WHAT YOU SHOULD DO »
Retype the whole of the data exactly.

/---

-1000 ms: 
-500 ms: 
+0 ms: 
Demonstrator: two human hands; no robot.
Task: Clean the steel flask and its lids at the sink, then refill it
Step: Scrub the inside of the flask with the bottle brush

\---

WRITTEN ANSWER »
-1000 ms: 
-500 ms: 
+0 ms: 
Demonstrator: two human hands; no robot.
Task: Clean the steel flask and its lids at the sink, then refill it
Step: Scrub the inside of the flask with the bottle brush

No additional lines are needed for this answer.